Items listed in a dataset:
────────────────────
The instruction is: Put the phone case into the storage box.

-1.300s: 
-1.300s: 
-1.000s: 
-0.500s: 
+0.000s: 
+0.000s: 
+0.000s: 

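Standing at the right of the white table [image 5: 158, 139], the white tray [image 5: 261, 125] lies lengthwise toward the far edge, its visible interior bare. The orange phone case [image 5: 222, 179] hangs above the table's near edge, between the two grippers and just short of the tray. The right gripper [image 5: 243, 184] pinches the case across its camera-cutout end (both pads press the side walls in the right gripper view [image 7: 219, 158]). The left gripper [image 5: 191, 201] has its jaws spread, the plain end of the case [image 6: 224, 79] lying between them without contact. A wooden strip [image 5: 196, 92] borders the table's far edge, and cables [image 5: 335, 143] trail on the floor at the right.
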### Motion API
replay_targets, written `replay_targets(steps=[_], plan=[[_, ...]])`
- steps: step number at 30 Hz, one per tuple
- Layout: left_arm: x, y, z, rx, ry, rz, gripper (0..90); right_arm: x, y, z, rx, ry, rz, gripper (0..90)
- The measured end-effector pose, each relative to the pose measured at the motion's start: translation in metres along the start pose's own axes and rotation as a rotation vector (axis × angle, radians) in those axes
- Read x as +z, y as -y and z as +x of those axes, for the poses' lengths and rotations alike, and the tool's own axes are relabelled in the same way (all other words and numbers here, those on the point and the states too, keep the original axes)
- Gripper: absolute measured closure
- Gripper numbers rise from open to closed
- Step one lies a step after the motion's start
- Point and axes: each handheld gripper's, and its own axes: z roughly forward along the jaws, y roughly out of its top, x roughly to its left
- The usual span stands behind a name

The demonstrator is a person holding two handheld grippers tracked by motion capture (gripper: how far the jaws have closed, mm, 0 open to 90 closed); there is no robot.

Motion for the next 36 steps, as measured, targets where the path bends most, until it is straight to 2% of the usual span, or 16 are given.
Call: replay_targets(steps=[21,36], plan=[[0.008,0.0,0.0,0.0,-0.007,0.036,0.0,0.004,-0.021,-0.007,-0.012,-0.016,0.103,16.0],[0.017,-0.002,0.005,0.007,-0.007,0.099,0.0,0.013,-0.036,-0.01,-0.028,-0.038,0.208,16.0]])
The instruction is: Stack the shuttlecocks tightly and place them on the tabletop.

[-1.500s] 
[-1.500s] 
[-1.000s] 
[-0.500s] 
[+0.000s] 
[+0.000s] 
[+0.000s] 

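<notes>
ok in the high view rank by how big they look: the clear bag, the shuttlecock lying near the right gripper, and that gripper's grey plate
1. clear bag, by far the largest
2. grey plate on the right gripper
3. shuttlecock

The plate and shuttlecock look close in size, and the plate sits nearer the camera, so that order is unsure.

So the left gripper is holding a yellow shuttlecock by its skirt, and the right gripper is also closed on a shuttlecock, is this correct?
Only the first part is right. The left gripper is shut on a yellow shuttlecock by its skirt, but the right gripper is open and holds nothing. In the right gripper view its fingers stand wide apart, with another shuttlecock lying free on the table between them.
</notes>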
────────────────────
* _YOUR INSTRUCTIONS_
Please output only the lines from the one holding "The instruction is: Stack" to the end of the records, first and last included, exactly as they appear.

* _FINISHED EXERCISE_
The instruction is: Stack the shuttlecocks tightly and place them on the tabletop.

[-1.500s] 
[-1.500s] 
[-1.000s] 
[-0.500s] 
[+0.000s] 
[+0.000s] 
[+0.000s] 

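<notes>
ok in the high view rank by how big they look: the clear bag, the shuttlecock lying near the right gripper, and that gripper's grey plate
1. clear bag, by far the largest
2. grey plate on the right gripper
3. shuttlecock

The plate and shuttlecock look close in size, and the plate sits nearer the camera, so that order is unsure.

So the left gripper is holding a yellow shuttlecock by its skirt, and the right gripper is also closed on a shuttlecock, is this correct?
Only the first part is right. The left gripper is shut on a yellow shuttlecock by its skirt, but the right gripper is open and holds nothing. In the right gripper view its fingers stand wide apart, with another shuttlecock lying free on the table between them.
</notes>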

No part of the answer remains open.